This guide provides comprehensive instructions for setting up a Kubernetes cluster on two nodes using Docker and NFS for shared storage.
It covers the installation of Docker, Kubernetes components, the configuration of an NFS server, and concludes with a practical exercise in running an MPI (Message Passing Interface) application across the cluster.
This setup is particularly useful for those looking to explore distributed computing and parallel processing with MPI in a Kubernetes environment.
- Two Ubuntu machines (nodes) with sudo privileges.
- An active internet connection on both nodes.
Docker must be installed on both nodes. If Docker is already installed, you can skip this section.
For additional details on setting up Docker, you can refer to this repository.

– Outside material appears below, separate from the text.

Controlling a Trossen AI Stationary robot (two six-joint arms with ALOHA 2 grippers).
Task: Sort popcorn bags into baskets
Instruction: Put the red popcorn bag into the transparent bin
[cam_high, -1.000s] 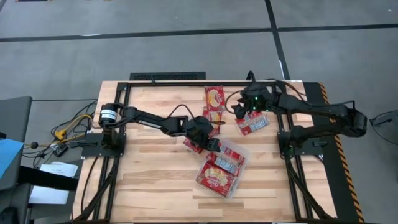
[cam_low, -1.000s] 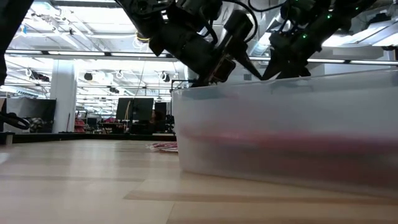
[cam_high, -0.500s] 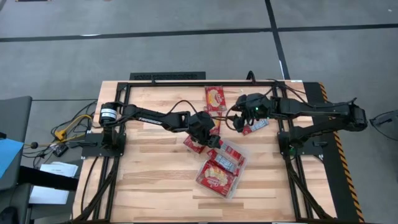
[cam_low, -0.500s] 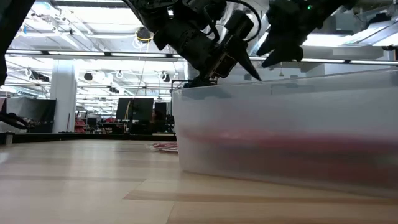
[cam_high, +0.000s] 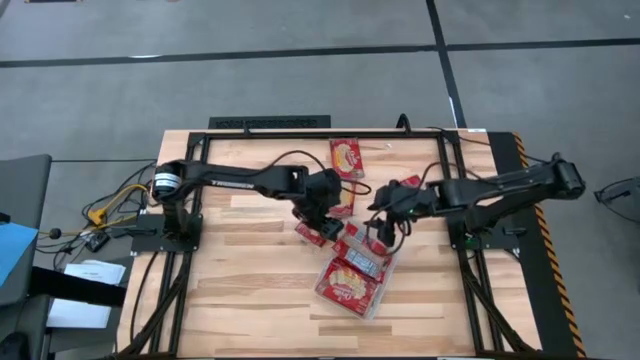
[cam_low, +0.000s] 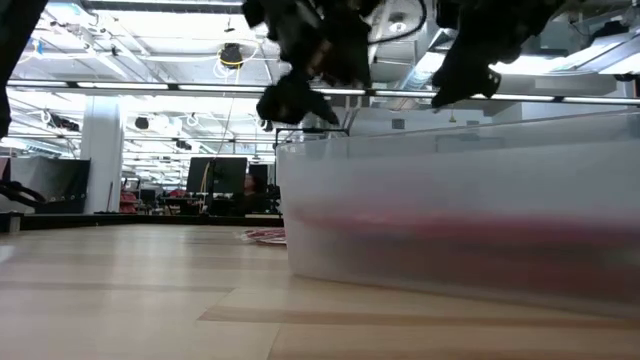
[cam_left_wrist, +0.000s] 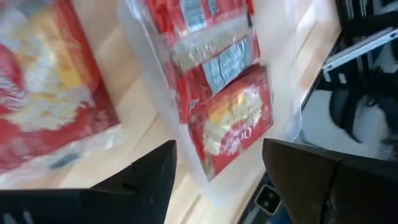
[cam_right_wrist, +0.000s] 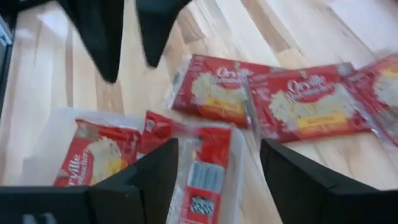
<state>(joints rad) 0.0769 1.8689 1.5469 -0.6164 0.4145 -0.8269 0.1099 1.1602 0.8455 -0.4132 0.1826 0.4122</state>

The following steps are for installing Kubernetes version 1.27.
These steps must be performed on both nodes.
sudo apt-get update
sudo apt-get install -y apt-transport-https ca-certificates curl
curl -fsSL https://pkgs.k8s.io/core:/stable:/v1.27/deb/Release.key | sudo gpg --dearmor -o /etc/apt/keyrings/kubernetes-apt-keyring.gpg
echo 'deb [signed-by=/etc/apt/keyrings/kubernetes-apt-keyring.gpg] https://pkgs.k8s.io/core:/stable:/v1.27/deb/ /' | sudo tee /etc/apt/sources.list.d/kubernetes.list
sudo apt-get update
sudo apt-get install -y kubelet kubeadm kubectl
sudo apt-mark hold kubelet kubeadm kubectl
To ensure Kubernetes functions correctly, swap must be disabled. The second command modifies the node configuration, so if you plan to remove Kubernetes before restarting, you can skip it.
swapoff -a
** Attention **
# To disable swap on startup, modify /etc/fstab
sudo sed -i '/ swap / s/^\(.*\)$/#\1/g' /etc/fstab
cri-dockerd is required to use Docker as the container runtime for Kubernetes since Kubernetes deprecated direct Docker support starting with version 1.20.
Install cri-dockerd on both nodes.
Refer to this blog for additional details.
sudo su
wget https://github.com/Mirantis/cri-dockerd/releases/download/v0.3.14/cri-dockerd-0.3.14.amd64.tgz
tar -xf cri-dockerd-0.3.14.amd64.tgz
sudo mv ./cri-dockerd/cri-dockerd /usr/local/bin/
rm -rf ./cri-dockerd
wget https://raw.githubusercontent.com/Mirantis/cri-dockerd/master/packaging/systemd/cri-docker.service
wget https://raw.githubusercontent.com/Mirantis/cri-dockerd/master/packaging/systemd/cri-docker.socket
sudo mv cri-docker.socket cri-docker.service /etc/systemd/system/
sudo sed -i -e 's,/usr/bin/cri-dockerd,/usr/local/bin/cri-dockerd,' /etc/systemd/system/cri-docker.service
systemctl daemon-reload
systemctl enable cri-docker.service
systemctl enable --now cri-docker.socket
systemctl status cri-docker.socket
Before proceeding, confirm the IP addresses of both nodes, as you will need them in later steps.
-
Check the IP address on each node: On Node1 (Master Node):
hostname -I
Take note of the IP address; this will be referred to as Node1_IP.
On Node2 (Worker Node):
hostname -I
Take note of the IP address; this will be referred to as Node2_IP.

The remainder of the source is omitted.